First, as-Suyuti pays careful attention to the meaning of words and phrases in the hadiths. He identifies words that may be unfamiliar to students, provides their correct pronunciation (diacritical marking), explains their meaning in context, and sometimes cites poetic usage or other textual witnesses to confirm the meaning. This philological care reflects his formation in the Arabic linguistic sciences, where he was as accomplished as in hadith.
Second, as-Suyuti identifies the legal points (masa'il) arising from each hadith. He typically notes whether a given hadith was used as evidence by a particular legal school, sometimes citing the specific legal formulation derived from the text. This jurisprudential orientation makes the commentary useful for students of fiqh as well as students of hadith.
Third, as-Suyuti identifies cross-references within the hadith literature. He frequently notes that a hadith also appears in al-Bukhari, Muslim, or other collections, or that a similar narration is recorded with a different chain. This comparative habit reflects his mastery of the hadith corpus and helps the reader situate individual narrations within the broader tradition.
Fourth, as-Suyuti's commentary engages with the narrator criticism embedded in an-Nasai's own work. An-Nasai was famous for his sharp critical judgments on narrators, and as-Suyuti's commentary often explains or contextualizes these judgments by citing other scholars' assessments and noting where an-Nasai was stricter than his contemporaries.

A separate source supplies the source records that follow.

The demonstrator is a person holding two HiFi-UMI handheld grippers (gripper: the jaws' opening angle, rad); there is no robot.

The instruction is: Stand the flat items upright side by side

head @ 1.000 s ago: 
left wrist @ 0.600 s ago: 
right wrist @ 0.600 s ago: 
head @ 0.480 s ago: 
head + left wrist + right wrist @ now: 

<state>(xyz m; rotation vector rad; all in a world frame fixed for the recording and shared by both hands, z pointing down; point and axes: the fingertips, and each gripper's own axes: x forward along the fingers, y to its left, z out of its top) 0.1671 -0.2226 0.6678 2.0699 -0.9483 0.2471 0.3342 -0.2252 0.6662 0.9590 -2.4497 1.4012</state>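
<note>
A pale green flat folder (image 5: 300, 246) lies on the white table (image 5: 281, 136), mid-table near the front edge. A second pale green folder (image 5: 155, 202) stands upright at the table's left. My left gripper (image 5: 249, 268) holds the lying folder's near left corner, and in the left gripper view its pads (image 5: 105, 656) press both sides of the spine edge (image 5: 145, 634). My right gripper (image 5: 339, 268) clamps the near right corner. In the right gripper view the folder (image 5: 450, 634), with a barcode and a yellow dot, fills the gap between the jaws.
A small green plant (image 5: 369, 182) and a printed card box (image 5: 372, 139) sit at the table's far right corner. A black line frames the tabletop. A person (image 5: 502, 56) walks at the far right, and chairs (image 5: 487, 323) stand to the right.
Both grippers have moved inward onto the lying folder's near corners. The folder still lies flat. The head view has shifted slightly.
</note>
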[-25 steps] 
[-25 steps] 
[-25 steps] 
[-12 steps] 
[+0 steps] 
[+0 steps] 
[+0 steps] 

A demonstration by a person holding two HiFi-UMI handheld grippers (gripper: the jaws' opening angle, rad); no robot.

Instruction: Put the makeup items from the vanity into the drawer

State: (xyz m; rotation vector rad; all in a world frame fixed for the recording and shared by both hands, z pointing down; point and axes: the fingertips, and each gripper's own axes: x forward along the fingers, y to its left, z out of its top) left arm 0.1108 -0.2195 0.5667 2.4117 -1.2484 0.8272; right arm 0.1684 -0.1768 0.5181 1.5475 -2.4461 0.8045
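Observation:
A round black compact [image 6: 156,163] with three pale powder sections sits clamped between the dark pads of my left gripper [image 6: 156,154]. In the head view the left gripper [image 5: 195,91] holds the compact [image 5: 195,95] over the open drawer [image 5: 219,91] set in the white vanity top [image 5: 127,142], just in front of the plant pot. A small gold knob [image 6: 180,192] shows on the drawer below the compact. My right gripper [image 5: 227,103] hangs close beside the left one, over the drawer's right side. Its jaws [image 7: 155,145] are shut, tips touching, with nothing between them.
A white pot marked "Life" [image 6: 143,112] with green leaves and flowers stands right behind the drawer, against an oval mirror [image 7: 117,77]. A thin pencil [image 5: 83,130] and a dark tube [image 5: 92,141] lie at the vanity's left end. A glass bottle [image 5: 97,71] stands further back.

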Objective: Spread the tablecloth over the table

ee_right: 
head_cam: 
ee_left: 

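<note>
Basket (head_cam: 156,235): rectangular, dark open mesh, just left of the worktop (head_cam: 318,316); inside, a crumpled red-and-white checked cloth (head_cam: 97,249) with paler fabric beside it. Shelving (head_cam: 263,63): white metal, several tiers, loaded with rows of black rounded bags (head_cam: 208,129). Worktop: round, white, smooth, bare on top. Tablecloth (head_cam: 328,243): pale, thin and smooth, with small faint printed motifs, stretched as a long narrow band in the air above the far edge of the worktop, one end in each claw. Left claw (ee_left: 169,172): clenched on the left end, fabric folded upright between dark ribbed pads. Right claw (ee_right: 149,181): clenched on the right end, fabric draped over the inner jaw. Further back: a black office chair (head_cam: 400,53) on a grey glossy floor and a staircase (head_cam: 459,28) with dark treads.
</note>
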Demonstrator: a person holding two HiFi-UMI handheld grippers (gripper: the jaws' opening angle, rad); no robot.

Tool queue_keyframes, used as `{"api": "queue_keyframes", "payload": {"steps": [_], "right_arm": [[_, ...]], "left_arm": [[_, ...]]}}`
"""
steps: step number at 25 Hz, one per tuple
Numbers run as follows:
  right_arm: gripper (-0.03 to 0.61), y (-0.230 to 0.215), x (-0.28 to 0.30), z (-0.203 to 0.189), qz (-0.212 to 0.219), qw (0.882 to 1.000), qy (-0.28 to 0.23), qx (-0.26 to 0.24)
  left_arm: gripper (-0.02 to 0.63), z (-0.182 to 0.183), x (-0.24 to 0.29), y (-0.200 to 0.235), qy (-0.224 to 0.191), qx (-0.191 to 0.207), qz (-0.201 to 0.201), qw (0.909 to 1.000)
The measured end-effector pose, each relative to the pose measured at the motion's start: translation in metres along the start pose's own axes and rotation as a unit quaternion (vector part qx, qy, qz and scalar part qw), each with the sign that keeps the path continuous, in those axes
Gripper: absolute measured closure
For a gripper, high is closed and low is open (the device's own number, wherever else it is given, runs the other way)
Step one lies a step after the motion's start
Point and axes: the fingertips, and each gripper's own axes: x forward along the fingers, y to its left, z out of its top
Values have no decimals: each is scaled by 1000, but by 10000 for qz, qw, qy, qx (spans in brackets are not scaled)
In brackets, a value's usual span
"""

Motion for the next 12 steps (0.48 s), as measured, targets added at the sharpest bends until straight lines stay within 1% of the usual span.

The commentary also benefits from as-Suyuti's reading of the earlier commentaries that existed in his time, some of which are now lost or rare. He synthesizes these earlier efforts while adding his own analysis, making his commentary a valuable window into the commentary tradition that preceded it. His relative conciseness means the commentary can be read alongside the Sunan text itself without overwhelming the student.